The leader make up is as follows
From the end of the fly line using a needle knot attach a 3ft length of (amnesia Clear) of around 20 lb tests. Next attach a 6” length of (amnesia Red) again 20lb test. This will be the indicator. This 3ft 6” section that’s attached to the fly line never has to leave it. Why so heavy? Simple you need weight to turn over these nymphs and the 20lb (amnesia) will also help the transfer of energy from line to leader when casting. This leader will be a permanent fixture. From this now I can start my leader. I tend to use fluorocarbon for my leader as it has very little stretch. Next attach 4ft of 5lb fluorocarbon to the first dropper and then another 1.5 ft to the point nymph. Dropper length should be a least 5-6inches they need to swing and move in the water to work also by leaving the droppers long they drift much more naturally in the water. Always place the heaviest nymph on the point and the lighter nymph on the dropper. This will assure that the leader will be straight when drifting and you will have a tight cast so takes will quickly and easily be seen. This leader will suit fast runs of about 1.5-2ft of water under dull conditions. If the condition were much brighter I would lengthen the cast from 4ft right up to 6ft to the first dropper but the length between the dropper and point nymph never changes! Remember this. You really want to confine all the weight to the one area of the cast so they will sink faster and start fishing faster. If your nymphs are not on or near the bottom you are simply wasting quality fishing time.

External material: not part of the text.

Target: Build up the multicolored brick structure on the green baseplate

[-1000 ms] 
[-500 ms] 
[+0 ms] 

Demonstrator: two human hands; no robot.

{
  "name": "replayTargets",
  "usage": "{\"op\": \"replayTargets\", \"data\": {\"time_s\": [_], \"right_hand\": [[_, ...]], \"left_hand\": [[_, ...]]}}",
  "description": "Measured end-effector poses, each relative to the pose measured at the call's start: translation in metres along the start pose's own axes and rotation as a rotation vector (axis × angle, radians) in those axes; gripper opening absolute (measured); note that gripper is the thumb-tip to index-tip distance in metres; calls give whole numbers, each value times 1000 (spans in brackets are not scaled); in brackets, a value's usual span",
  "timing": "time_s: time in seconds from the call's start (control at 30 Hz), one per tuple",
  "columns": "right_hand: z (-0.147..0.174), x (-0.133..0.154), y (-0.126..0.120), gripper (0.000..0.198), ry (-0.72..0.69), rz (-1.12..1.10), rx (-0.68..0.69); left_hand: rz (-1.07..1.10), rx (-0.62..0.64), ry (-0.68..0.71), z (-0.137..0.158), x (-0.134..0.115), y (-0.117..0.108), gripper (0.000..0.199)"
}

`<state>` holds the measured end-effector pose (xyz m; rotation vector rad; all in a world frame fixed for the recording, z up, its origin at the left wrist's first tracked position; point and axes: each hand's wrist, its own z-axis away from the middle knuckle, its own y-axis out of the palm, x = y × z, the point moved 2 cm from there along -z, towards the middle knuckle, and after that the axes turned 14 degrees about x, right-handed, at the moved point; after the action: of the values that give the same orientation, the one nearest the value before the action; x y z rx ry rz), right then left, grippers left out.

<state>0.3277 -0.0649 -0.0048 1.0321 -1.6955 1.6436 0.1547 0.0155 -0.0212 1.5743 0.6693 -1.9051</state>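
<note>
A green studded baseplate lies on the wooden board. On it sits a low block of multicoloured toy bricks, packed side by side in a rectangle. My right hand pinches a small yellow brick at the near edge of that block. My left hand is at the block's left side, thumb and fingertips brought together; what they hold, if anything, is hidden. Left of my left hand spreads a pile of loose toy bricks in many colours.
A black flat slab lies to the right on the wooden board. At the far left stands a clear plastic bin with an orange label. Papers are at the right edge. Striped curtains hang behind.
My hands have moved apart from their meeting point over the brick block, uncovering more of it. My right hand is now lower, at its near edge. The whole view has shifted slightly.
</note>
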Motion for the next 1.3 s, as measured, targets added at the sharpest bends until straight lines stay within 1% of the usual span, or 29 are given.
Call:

I also devised a table to help you decide what size and weight of bead to use when tying up a bead head nymph? Well now it’s easy. Just follow this table it will also show you the line weight to match the nymphs that you fish.
Hook size 18 Bead Size 1.0mm 3-4# Wf floater
Hook size 16 Bead Size 2.0mm 4# Wf Floater
Hook size 14 Bead Size 2.5mm 4-5# Wf Floater
Hook size 12 Bead Size 2.8mm/3.00mm 5# Wf Floater
Hook size 10 Bead Size 3.3mm/3.5mm 5-6 Wf floater.